Phases run in order. Skip a phase if you already have the information it produces. Phase 3 runs only in fix mode.
Mode: plan vs fix
This skill runs in one of two modes:
- Fix mode (default): produce a plan, then apply it.
- Plan mode: produce a plan and stop, for human review.
Use plan mode when the user asks for a plan, an investigation, a triage report, or says "don't fix yet" / "just plan it". Otherwise default to fix mode. Both modes share the same diagnosis path; the plan is the artifact you hand to a reviewer (plan mode) or to yourself (fix mode) before editing code.
Phase 1: Classify Test Type
Determine the test type from the user's input before doing anything else. The type dictates the investigation path.
| Type | Signals |
|---|---|
| E2E (Playwright) | .spec.ts file, mentions Playwright, has a GitHub Actions run URL with a playwright-llm-report artifact, browser-level errors |
| Service (NestJS integration) | Spins up a NestJS app, uses supertest or similar HTTP testing, MongoDB/Redis connection errors, *.service.spec.ts or test descriptions mentioning "service test" |
| React component | Uses @testing-library/react, render(), screen.*, .test.tsx file, React act() warnings |
| Unit | Pure logic tests, .test.ts file, no app bootstrap or DOM, Jest/Vitest matchers on plain functions or classes |
If the type is ambiguous, check the test file extension and imports to confirm.
Phase 1b: Check for Existing Fixes
Before investigating, check whether someone (or another agent) has already fixed this flake.
- Search open PRs with the
flaky-test-fixlabel that touch the failing test file or its surrounding code. Use GitHub search scoped to the repo:- Search PRs labeled
flaky-test-fixfor the test file name or test directory - Review the PR's changes to assess whether they address the same flake pattern with reasonable confidence — if so, stop and report it to the user rather than opening a duplicate fix
- If the PR only partially addresses the flake or targets a different root cause, note it and proceed with investigation
- Search PRs labeled
- Check recent commits on
mainthat touch the failing test file or its surrounding code:git log --oneline -20 origin/main -- <test-file-path>and also check the parent directory or related source files- Read the commit messages — if one clearly fixes the same flake pattern, stop and report it to the user
If an existing fix is found, report:
- The PR number/URL or commit hash
- A brief summary of what it addresses
- Whether it fully covers the current flake or only partially
If no existing fix is found, proceed to Phase 2.
Phase 2: Produce a plan
Follow references/plan.md. It walks investigation, diagnosis, evidence gathering, and the fix decision tree, and produces a structured plan with confidence score.

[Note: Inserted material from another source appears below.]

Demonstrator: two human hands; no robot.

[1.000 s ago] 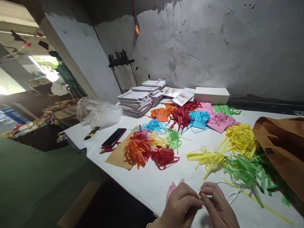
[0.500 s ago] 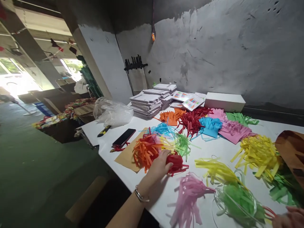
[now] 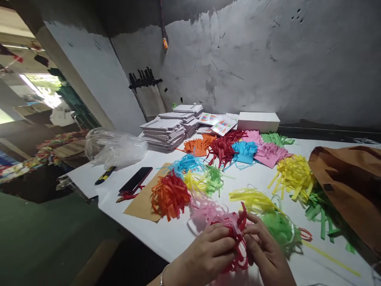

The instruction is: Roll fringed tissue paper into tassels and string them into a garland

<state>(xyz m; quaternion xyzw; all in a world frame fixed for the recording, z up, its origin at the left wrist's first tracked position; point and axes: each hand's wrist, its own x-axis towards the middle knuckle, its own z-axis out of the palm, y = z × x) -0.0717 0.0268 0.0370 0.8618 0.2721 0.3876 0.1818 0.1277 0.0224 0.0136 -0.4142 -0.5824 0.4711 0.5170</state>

If the plan's confidence is less than 5/5, it must include the frontend and/or backend observability changes needed to reach 5/5 confidence next time. The plan may request changes across multiple repositories; assume we have access to all code.
If you are in plan mode, present the plan and stop here.
Phase 3: Apply the plan (fix mode only)
Follow references/fix.md. It takes the plan from Phase 2, applies the proposed fix, searches for sibling anti-patterns, and verifies. PR creation is out of scope -- if the user later opens one (or invokes a PR-shipping skill), label it flaky-test-fix.